> Assigned task:
Please tell how many of the lines below contain "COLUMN", using only a number.
(Beginning of Information given)
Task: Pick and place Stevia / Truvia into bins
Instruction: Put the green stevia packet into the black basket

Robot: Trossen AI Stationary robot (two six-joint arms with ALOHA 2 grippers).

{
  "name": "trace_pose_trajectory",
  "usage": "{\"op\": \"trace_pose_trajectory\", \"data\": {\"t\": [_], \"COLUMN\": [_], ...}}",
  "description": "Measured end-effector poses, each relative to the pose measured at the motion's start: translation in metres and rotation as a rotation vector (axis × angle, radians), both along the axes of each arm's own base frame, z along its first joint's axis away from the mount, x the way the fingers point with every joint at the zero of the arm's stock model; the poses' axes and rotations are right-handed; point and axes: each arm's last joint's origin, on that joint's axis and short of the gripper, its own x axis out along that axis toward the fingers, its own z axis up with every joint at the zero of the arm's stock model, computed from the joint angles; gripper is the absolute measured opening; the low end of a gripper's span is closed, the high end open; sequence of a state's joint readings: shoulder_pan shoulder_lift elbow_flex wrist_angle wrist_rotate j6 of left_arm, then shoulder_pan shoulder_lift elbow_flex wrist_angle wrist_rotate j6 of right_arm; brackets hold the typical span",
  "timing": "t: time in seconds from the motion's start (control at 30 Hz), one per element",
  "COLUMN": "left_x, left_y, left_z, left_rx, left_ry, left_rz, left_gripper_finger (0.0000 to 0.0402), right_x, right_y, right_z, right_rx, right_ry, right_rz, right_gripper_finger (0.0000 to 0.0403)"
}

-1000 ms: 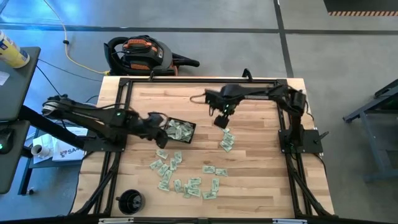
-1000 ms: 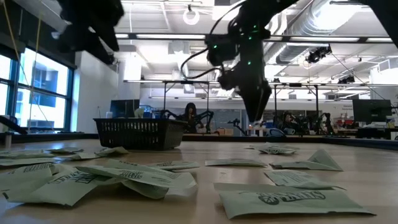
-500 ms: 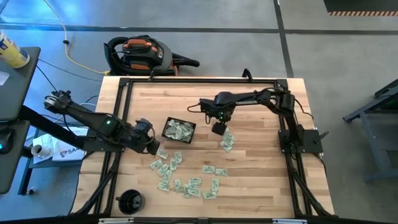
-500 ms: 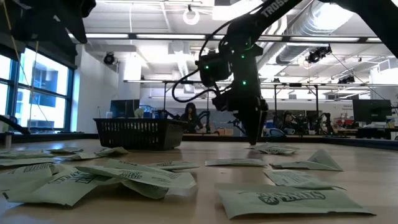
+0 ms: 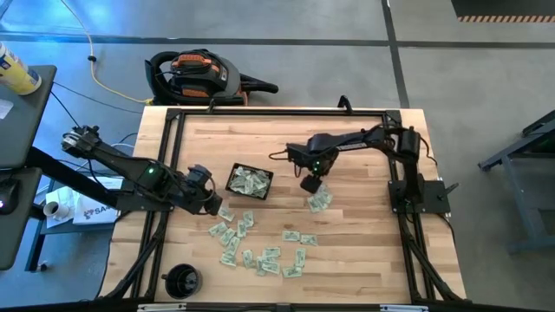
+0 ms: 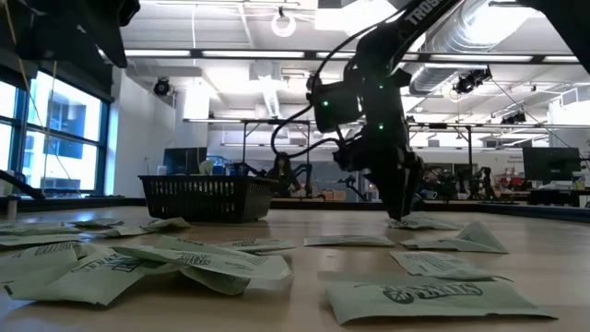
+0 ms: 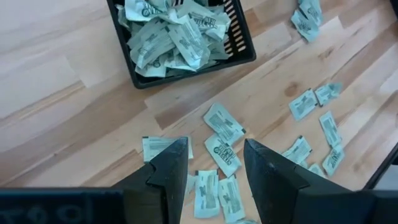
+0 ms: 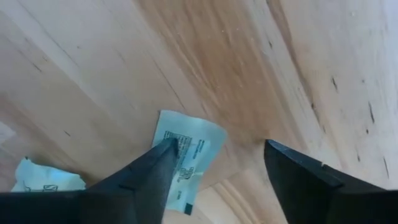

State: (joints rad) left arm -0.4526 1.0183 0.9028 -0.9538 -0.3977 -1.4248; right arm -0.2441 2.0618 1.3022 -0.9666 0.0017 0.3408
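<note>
Sachets [image 5: 260, 247] lie scattered toward the table's front edge; more fill the tray [image 5: 249, 181]. Right gripper [image 8: 217, 168], fingers apart, straddles one sachet [image 8: 186, 155]. Left gripper [image 7: 214, 163] hovers open. Risk: flat paper may slip the pinch.

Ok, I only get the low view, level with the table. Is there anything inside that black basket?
Observer: Yes. Seen from above, the tray holds a heap of sachets.
Operator: And the arm in the middle, is its pincer open?
Observer: That is the right pincer. It is open, with one finger over the edge of a single sachet.
Operator: Where is the other arm?
Observer: The left pincer is open above loose sachets on the table beside the tray, holding nothing.
</note>
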Motion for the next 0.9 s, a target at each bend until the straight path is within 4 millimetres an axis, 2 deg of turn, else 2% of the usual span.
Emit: {"op": "trace_pose_trajectory", "data": {"t": [0.13,0.33,0.37,0.47,0.6,0.73,0.9], "left_x": [0.0,0.0,0.0,0.001,0.0,-0.002,-0.008], "left_y": [0.0,0.0,0.0,0.0,-0.004,-0.01,-0.023], "left_z": [0.0,0.0,0.0,0.0,0.001,0.002,0.003], "left_rx": [0.007,0.008,0.008,0.004,-0.002,-0.003,0.005], "left_ry": [-0.002,-0.002,-0.002,-0.008,-0.023,-0.047,-0.11], "left_rz": [0.0,-0.001,-0.001,-0.002,-0.017,-0.025,0.002], "left_gripper_finger": [0.0191,0.0191,0.0191,0.0191,0.0191,0.0191,0.0191], "right_x": [0.004,0.008,0.009,0.018,0.041,0.066,0.088], "right_y": [0.006,0.004,0.003,-0.001,-0.002,-0.004,0.007], "right_z": [0.0,-0.001,-0.001,0.007,0.043,0.114,0.174], "right_rx": [-0.02,0.024,0.04,0.053,-0.038,-0.091,-0.128], "right_ry": [-0.037,-0.097,-0.109,-0.189,-0.353,-0.595,-0.783], "right_rz": [-0.003,-0.019,-0.027,-0.056,-0.033,-0.029,0.054], "right_gripper_finger": [0.0172,0.0019,0.0011,0.0021,0.0004,0.0003,0.0001]}}
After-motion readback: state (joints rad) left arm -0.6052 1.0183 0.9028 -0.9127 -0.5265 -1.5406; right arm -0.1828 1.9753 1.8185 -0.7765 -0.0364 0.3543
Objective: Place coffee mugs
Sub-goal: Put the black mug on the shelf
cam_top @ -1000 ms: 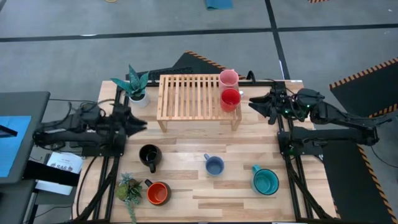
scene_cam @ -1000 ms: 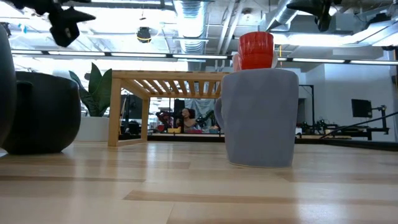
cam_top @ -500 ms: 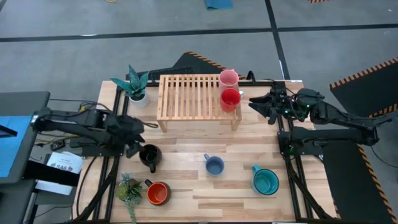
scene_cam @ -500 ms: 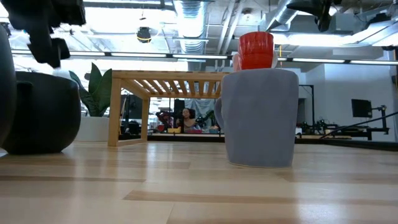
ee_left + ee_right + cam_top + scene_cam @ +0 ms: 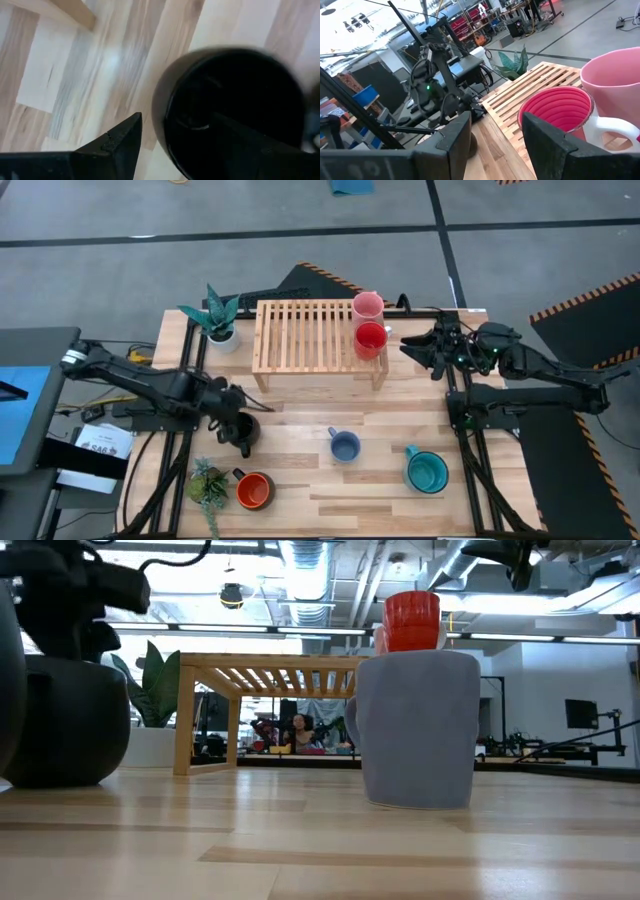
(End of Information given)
> Solution for this problem:
2